The study, funded by the Economic and Social Research Council, surveyed more than a million adults on their exercising habits.

It also covered individuals’ socioeconomic position and found that poorer and less-educated individuals were more likely to be inactive.

Those with a higher socioeconomic status were more likely to be active whilst only 12 per cent of individuals with a degree were designated ‘inactive’. Those without qualifications were three times as likely to not exercise.

The study found that 46 per cent of people had not walked for leisure for thirty minutes continuously; that 88 per cent had not been swimming and that 90 per cent had not been to a gym in the previous weeks.

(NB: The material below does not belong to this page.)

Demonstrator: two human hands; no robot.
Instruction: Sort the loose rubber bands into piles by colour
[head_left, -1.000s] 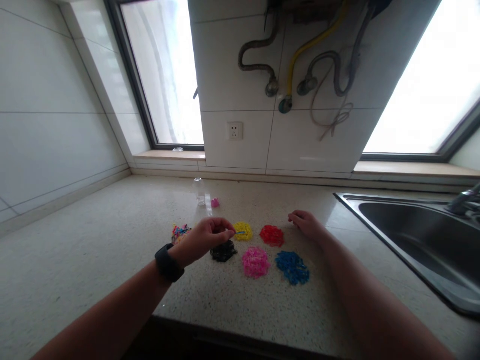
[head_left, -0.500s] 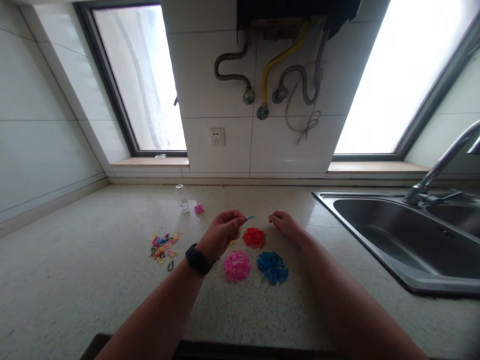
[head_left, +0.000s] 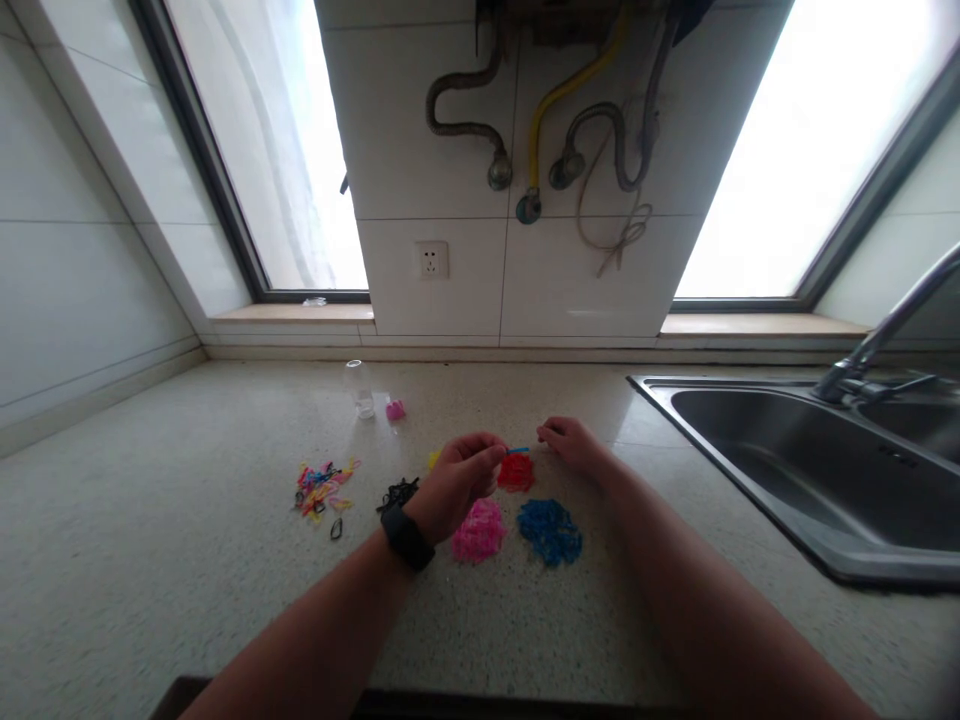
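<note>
My left hand (head_left: 459,482) hovers over the counter with its fingers pinched on a small blue rubber band (head_left: 517,451). Below it lie sorted piles of bands: red (head_left: 517,472), pink (head_left: 478,531), blue (head_left: 550,531), black (head_left: 396,493), and a sliver of yellow (head_left: 433,459) mostly hidden behind the hand. My right hand (head_left: 571,444) rests on the counter just right of the red pile, fingers curled, with nothing visible in it. A mixed heap of coloured bands (head_left: 322,487) lies to the left.
A small clear bottle (head_left: 360,387) and a pink cap (head_left: 394,409) stand behind the piles. A steel sink (head_left: 795,470) with a tap (head_left: 885,335) is at the right. The speckled counter (head_left: 187,560) meets tiled walls and windows at the back.
My left hand has carried the blue band rightward from over the yellow pile to above the red pile. The camera view shifted; my right hand stayed near the red pile.
</note>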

Amongst people who were able to walk just over 8 per cent said that hadn’t even walked for five minutes straight in the previous four weeks.

“Physical inactivity is the most important modifiable health behaviour for chronic disease so knowing who is physically inactive is important for designing cost-effective policy interventions,” says Carol Propper, professor of economics at Bristol’s Centre for Market and Public Organisation

She noted that the findings “suggest that financial as well as cultural barriers need to be overcome to reduce the prevalence of physical inactivity.”

Government recommendations suggest that adult activity should “add up to at least 150 minutes (2½ hours) of moderate intensity activity in bouts of 10 minutes or more – one way to approach this is to do 30 minutes on at least 5 days a week.”